TO DO: When you have read the listing, copy all of it without any change.

----

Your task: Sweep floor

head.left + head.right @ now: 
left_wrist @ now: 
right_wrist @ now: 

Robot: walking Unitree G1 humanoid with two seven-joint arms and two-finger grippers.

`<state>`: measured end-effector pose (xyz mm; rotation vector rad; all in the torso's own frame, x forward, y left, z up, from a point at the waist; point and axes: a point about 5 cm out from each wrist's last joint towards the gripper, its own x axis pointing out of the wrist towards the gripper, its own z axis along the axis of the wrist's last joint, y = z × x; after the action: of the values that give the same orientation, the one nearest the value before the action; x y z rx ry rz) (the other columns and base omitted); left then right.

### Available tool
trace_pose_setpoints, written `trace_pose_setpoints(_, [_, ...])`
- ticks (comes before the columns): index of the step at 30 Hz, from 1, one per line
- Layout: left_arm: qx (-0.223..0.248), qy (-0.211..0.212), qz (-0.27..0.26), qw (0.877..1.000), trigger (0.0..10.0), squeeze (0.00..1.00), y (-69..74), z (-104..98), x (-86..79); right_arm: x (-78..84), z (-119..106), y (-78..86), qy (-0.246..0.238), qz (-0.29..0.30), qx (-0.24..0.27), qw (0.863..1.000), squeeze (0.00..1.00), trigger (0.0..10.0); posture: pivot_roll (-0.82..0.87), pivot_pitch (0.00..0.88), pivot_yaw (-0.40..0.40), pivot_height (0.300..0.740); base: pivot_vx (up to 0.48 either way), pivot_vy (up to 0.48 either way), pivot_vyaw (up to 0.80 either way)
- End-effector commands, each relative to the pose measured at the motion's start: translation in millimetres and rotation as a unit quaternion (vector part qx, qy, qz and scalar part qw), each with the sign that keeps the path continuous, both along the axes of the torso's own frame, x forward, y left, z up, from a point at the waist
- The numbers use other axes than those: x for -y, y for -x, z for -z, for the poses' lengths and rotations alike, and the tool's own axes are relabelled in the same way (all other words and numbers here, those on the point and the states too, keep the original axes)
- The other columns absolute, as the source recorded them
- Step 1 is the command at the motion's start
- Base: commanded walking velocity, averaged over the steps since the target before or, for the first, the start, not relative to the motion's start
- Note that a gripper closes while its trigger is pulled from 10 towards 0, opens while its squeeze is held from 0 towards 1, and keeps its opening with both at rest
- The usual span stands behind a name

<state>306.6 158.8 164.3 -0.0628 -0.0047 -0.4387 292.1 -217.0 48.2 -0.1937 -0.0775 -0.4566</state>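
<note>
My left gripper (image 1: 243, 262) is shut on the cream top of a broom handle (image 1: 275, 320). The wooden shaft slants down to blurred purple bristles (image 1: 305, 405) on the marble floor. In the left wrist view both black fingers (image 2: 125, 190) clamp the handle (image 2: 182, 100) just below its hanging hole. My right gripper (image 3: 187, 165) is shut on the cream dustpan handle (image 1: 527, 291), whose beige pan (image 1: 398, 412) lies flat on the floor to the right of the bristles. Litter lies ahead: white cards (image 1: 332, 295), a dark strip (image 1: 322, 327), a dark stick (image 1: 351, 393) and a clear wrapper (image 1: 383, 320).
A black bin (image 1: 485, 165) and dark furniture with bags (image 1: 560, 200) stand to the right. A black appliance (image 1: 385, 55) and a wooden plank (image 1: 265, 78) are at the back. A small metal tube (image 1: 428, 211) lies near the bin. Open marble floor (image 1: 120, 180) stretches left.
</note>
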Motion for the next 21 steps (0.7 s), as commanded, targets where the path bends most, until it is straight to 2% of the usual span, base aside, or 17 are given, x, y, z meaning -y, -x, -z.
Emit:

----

TASK RESPONSE:
Your task: Sweep floor

head.left + head.right @ now: 
left_wrist @ now: 
right_wrist @ now: 

Robot: walking Unitree G1 humanoid with two seven-joint arms and two-finger grippers.

`<state>`: measured end-effector pose (xyz mm; rotation vector rad; all in the torso's own frame, x forward, y left, z up, from a point at the waist; point and axes: a point about 5 cm out from each wrist's last joint towards the gripper, its own x axis pointing out of the wrist towards the gripper, its own z axis along the axis of the wrist's last joint, y = z × x; after the action: of the values that give the same orientation, the one nearest the value before the action; x y z rx ry rz) (the other columns and base omitted); left then right.

### Available tool
trace_pose_setpoints, written `trace_pose_setpoints(_, [_, ...])`
- ticks (comes before the columns): index of the step at 30 Hz, from 1, one per line
- Layout: left_arm: qx (-0.223..0.248), qy (-0.211..0.212), qz (-0.27..0.26), qw (0.877..1.000), trigger (0.0..10.0), squeeze (0.00..1.00), y (-69..74), z (-104..98), x (-86..79); right_arm: x (-78..84), z (-119..106), y (-78..86), qy (-0.246..0.238), qz (-0.29..0.30), qx (-0.24..0.27), qw (0.863..1.000), squeeze (0.00..1.00), trigger (0.0..10.0); posture: pivot_roll (-0.82..0.87), pivot_pitch (0.00..0.88), pivot_yaw (-0.40..0.40), pivot_height (0.300..0.740); base: pivot_vx (up to 0.48 either way), pivot_vy (up to 0.48 either way), pivot_vyaw (up to 0.80 either way)
- End-effector commands, each relative to the pose measured at the motion's start: translation in millimetres and rotation as a unit quaternion (vector part qx, qy, qz and scalar part qw), each with the sign that keeps the path continuous, both along the axes of the torso's own frame, x forward, y left, z up, from a point at the waist
- The numbers use other axes than those: x for -y, y for -x, z for -z, for the poses' lengths and rotations alike, and the tool's own axes are relabelled in the same way (all other words and numbers here, those on the point and the states too, keep the original axes)
- The other columns absolute, as the source recorded them
- Step 1 is the command at the motion's start
- Base: commanded walking velocity, averaged over the steps since the target before or, for the first, the start, not relative to the motion's start
- Note that a gripper closes while its trigger is pulled from 10 towards 0, opens while its squeeze is held from 0 towards 1, and keeps its opening with both at rest
- The usual span stands behind a name

<state>306.6 158.8 164.3 -0.0628 -0.0047 -0.4387 292.1 -217.0 48.2 -0.1937 -0.0775 -0.4566</state>
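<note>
My left gripper (image 1: 243, 262) is shut on the cream top of a broom handle (image 1: 275, 320). The wooden shaft slants down to blurred purple bristles (image 1: 305, 405) on the marble floor. In the left wrist view both black fingers (image 2: 125, 190) clamp the handle (image 2: 182, 100) just below its hanging hole. My right gripper (image 3: 187, 165) is shut on the cream dustpan handle (image 1: 527, 291), whose beige pan (image 1: 398, 412) lies flat on the floor to the right of the bristles. Litter lies ahead: white cards (image 1: 332, 295), a dark strip (image 1: 322, 327), a dark stick (image 1: 351, 393) and a clear wrapper (image 1: 383, 320).
A black bin (image 1: 485, 165) and dark furniture with bags (image 1: 560, 200) stand to the right. A black appliance (image 1: 385, 55) and a wooden plank (image 1: 265, 78) are at the back. A small metal tube (image 1: 428, 211) lies near the bin. Open marble floor (image 1: 120, 180) stretches left.
</note>
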Motion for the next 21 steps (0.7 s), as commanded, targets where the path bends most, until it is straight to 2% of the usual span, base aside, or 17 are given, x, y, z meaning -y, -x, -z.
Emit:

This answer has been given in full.